### Required action
Set down each record exactly. Omit the pictures.

### The data
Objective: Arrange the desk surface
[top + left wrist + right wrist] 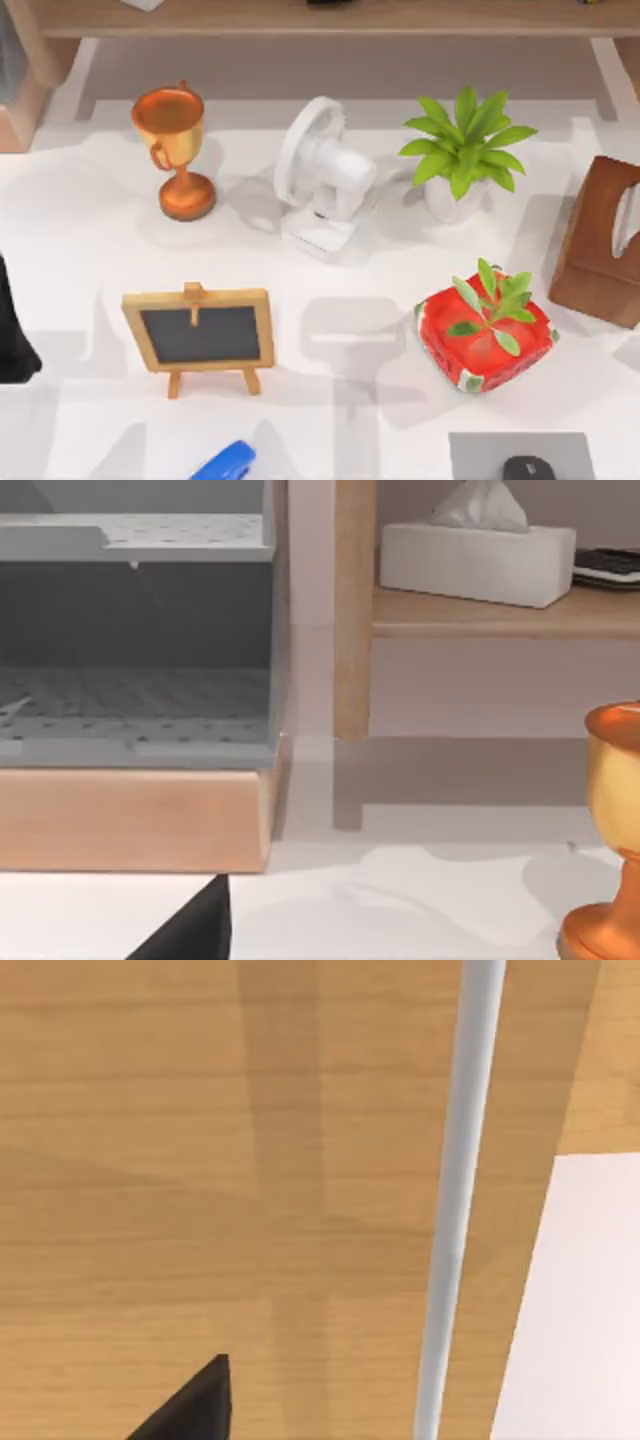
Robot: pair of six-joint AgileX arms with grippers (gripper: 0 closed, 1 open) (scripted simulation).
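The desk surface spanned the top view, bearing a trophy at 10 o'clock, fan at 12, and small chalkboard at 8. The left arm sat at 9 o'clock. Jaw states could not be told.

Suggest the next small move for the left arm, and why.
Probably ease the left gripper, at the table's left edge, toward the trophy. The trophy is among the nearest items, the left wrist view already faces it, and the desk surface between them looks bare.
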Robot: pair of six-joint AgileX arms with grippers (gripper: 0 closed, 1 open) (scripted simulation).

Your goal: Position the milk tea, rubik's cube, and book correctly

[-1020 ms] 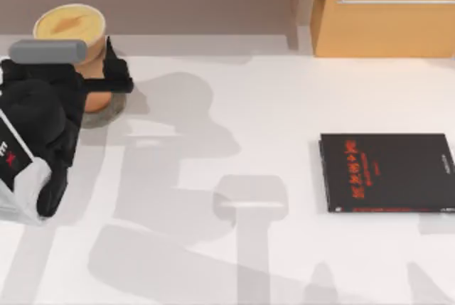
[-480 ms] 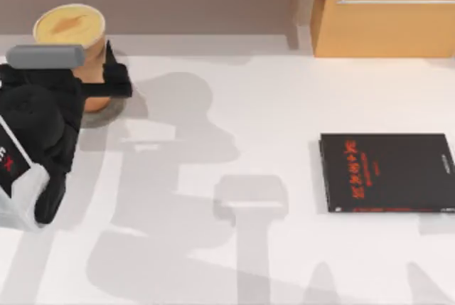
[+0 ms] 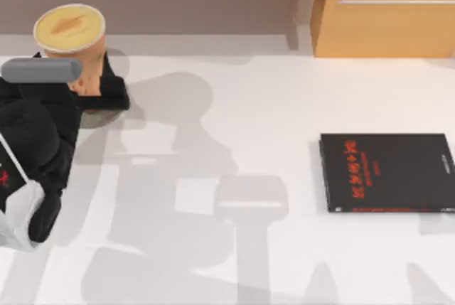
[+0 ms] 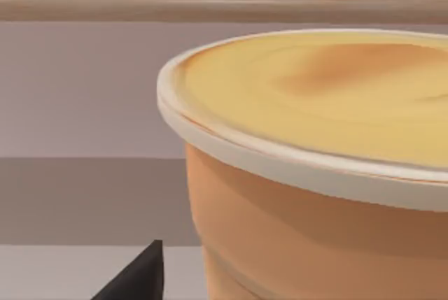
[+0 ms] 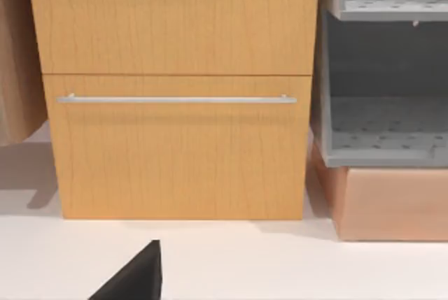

### Task output
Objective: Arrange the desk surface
[top + left wrist + right wrist] 
Robot: pair of six-joint AgileX arms with grippers (gripper: 0 closed, 1 open) (scripted simulation).
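The desk surface spanned the top view, bearing a trophy at 10 o'clock, fan at 12, and small chalkboard at 8. The left arm sat at 9 o'clock. Jaw states could not be told.

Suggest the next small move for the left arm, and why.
Probably ease the left gripper, at the table's left edge, toward the trophy. The trophy is among the nearest items, the left wrist view already faces it, and the desk surface between them looks bare.
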Robot: pair of six-joint AgileX arms with grippers (gripper: 0 closed, 1 open) (scripted simulation).

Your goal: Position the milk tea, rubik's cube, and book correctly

[-1020 ms] 
[-480 ms] 
[+0 ms] 
[+0 ms] 
[+0 ms] 

No more output will be produced.